Goal of the exercise: Would you repeat the data below exactly, taking out the images?

Source data:
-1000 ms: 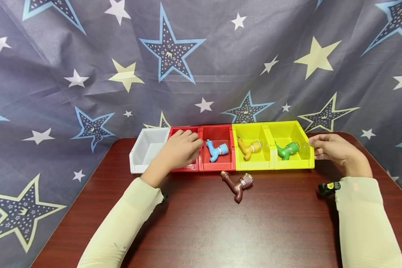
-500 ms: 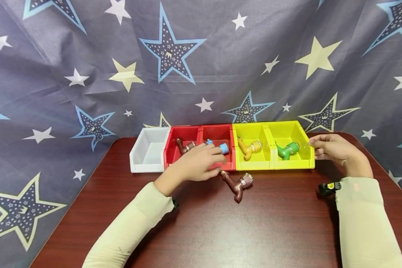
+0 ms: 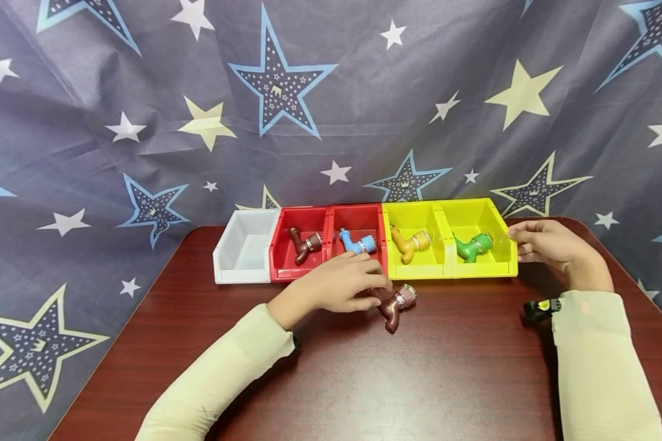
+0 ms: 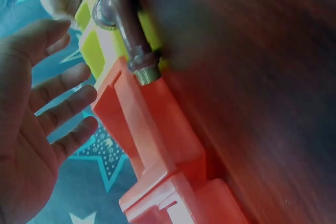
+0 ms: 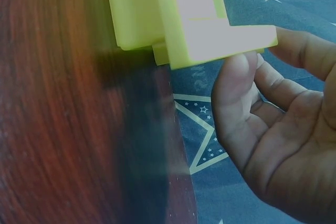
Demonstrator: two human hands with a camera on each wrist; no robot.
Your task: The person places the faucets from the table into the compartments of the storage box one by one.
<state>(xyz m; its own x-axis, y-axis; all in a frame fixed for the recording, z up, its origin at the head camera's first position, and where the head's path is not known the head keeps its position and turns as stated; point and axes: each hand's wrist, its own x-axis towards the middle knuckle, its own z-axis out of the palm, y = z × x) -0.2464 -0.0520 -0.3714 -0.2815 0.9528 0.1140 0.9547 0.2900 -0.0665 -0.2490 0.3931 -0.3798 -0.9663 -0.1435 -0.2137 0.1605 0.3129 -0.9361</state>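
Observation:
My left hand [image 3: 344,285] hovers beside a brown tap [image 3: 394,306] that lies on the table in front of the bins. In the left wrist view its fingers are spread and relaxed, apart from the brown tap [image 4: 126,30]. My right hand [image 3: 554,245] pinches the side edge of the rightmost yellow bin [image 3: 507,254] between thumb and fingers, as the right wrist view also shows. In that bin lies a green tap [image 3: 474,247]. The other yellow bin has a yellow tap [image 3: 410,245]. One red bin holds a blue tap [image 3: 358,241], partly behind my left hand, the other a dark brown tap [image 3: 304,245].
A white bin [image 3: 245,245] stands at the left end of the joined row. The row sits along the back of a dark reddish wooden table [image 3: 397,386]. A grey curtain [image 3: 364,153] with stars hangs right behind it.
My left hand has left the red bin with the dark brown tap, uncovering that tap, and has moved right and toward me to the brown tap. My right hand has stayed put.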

Task result:
-1000 ms: 
-500 ms: 
+0 ms: 
+0 ms: 
+0 ms: 
Demonstrator: two human hands with a camera on each wrist; no robot.
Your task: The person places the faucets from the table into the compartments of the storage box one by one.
<state>(xyz m; its own x-axis, y-axis; all in a frame fixed for the recording, z up, its origin at the head camera's first position, and where the head's path is not known the head keeps its position and turns as stated; point and axes: each hand's wrist, its own x-axis towards the middle knuckle, its own z-axis out of the palm, y = z × x) -0.2464 -0.0520 -0.3714 -0.2815 0.9528 0.1140 0.9547 0.2900 -0.0665 -0.2490 0.3931 -0.3798 -0.9663 -0.1435 -0.2137 0.1605 0.3129 -0.9361</state>
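Observation:
My left hand [image 3: 344,285] hovers beside a brown tap [image 3: 394,306] that lies on the table in front of the bins. In the left wrist view its fingers are spread and relaxed, apart from the brown tap [image 4: 126,30]. My right hand [image 3: 554,245] pinches the side edge of the rightmost yellow bin [image 3: 507,254] between thumb and fingers, as the right wrist view also shows. In that bin lies a green tap [image 3: 474,247]. The other yellow bin has a yellow tap [image 3: 410,245]. One red bin holds a blue tap [image 3: 358,241], partly behind my left hand, the other a dark brown tap [image 3: 304,245].
A white bin [image 3: 245,245] stands at the left end of the joined row. The row sits along the back of a dark reddish wooden table [image 3: 397,386]. A grey curtain [image 3: 364,153] with stars hangs right behind it.
My left hand has left the red bin with the dark brown tap, uncovering that tap, and has moved right and toward me to the brown tap. My right hand has stayed put.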

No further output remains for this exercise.